My very next project is a Bald Eagle in flight. I searched my entire stock of boards to find the correct match for the dark brown of the eagle. I had only very small pieces of dark-walnut that was the right color, but none were large enough the cover even five percent of what I need. I shopped at four local sources without luck. Finally, I found a source in Arizona that had dark walnut. When I learned what the cost would be I almost decided to scrap the project in favor of a simpler subject that I had colors for. The current cost for dark walnut is $11.99 per board foot. That doesn’t sound too bad, but the board was only available in six foot increments, and had to be sent; shipping more than doubled the cost.

With the cost of wood as high as it is, I may opt to change gears into a less costly medium. Writing for instance costs much less, but when I add in the cost of the internet, a domain name, and storage space the cost per word can be expensive. Simple pencil drawings will most likely become my next medium. I can use a number three pencil, on simple paper, or an expensive sketch pad, and I will need an eraser. Pencil sketching will lack the smell of fresh sawed wood, copious piles of wood-dust, wood-chips, and a bunch of noisy tools. It will also lack a necessary space, the size of a living room, hidden from view where I can escape to spend time with my tools.

Eatin Chickin

Grampa Jim loved chicken and chicken soup.  Most of his teeth were gone, so he had a hard time chewing tough meats.  When Mom made chicken soup, she used the entire chicken in the pot.  We ate the soup with her homemade noodles. For chicken soup she cut the dough into long fine strands.  We ate the soup first. She served the boiled chicken parts for the main course.  Dad always took the breast; I always took a leg.  Gramps stuck to the wings, feet, neck, and head.  He thought he would be taking it off our plate if he took a larger part to eat.

By the end of the meal he had the neck sucked down to a pile of discrete vertebrae.  He did the same with the wings, and feet.  We all hated the boiled skin, so we pushed it aside into a pile on our plates.  Gramps always asked for the skin, remarking “You’re leaving the best part behind”.

Toward the end of the meal, Gramps attacked the chicken head.  He used the fine point of his pocket knife blade to pick the eyes from the socket, and eat the eye right off the tip. He never washed his pocket knife, he only wiped it off, folded it, and put it back into his pocket. I was with him at times when he used the same knife to cut fish for bait.

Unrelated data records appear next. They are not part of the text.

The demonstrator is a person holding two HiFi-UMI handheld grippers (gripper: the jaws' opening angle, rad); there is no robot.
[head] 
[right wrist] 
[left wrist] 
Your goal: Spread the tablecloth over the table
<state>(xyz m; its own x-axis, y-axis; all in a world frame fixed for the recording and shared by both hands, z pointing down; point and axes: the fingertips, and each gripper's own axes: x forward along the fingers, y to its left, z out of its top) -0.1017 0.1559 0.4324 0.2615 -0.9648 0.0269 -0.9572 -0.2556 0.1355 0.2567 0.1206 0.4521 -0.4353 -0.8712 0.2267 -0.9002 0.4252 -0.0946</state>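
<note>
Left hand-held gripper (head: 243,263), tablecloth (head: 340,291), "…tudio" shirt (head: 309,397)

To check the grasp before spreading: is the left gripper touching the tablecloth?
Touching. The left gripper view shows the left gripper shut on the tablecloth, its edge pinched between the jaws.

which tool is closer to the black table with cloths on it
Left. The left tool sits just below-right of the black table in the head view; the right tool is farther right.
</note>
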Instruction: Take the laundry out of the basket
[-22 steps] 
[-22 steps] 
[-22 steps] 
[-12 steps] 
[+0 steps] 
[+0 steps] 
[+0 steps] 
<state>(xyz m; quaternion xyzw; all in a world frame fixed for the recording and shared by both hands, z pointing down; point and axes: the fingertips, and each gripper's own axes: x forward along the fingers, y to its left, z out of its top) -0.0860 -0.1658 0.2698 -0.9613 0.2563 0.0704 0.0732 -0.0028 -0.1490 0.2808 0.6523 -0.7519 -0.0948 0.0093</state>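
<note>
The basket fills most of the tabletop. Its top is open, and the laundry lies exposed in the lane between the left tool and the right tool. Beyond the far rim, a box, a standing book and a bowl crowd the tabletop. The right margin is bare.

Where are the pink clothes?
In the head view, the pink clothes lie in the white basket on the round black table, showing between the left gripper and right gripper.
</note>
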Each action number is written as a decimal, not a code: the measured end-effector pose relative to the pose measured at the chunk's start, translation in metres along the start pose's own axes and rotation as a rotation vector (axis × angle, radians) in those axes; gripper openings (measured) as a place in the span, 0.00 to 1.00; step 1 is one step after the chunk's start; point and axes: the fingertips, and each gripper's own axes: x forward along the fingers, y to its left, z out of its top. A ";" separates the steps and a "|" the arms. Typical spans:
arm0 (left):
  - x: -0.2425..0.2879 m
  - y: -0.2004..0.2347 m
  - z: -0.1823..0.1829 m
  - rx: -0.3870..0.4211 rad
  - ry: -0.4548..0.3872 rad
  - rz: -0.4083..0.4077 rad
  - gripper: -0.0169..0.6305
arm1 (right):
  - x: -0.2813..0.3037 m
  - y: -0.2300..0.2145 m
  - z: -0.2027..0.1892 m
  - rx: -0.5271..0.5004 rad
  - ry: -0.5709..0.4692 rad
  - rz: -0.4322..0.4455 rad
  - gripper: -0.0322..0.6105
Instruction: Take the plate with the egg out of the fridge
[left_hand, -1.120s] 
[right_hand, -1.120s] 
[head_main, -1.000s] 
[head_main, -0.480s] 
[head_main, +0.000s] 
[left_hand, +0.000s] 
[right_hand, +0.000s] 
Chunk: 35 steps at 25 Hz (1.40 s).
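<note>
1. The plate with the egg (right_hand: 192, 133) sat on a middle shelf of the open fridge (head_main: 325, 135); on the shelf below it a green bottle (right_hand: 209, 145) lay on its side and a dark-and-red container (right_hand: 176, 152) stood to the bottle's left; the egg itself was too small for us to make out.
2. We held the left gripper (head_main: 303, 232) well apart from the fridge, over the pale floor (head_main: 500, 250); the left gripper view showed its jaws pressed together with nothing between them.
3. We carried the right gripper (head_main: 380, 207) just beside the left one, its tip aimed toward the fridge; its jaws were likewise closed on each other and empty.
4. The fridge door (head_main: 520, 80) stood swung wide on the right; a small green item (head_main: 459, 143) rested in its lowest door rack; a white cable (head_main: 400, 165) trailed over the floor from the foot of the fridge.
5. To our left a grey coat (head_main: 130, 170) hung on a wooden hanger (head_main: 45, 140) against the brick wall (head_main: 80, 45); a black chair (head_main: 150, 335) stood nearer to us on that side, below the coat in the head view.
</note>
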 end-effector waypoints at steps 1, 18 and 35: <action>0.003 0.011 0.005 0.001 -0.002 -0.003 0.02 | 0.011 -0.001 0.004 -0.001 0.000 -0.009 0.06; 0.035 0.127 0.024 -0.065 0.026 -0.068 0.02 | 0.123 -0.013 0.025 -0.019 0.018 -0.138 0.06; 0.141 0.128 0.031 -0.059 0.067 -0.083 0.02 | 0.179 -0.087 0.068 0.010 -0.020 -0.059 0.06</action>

It was a short time before the chicken head was a bare bony skull; smaller than a walnut.   One would think that there was nothing more to eat, but we were always wrong.  Gramps set the skull down on the table. He lined up the sharp edge of his knife along the top of the skull. Then, SLAM. He hit the dull side of the knife with a karate chop. The heel of his hand slammed against the knife to split the skull in two.  Again, he used the very tip of the knife to pick out the chicken brain which was the size of a small pea.  Sometimes he had to pick a piece out of both parts.  The brain disappeared into his mouth off the end of the knife like it was caviar.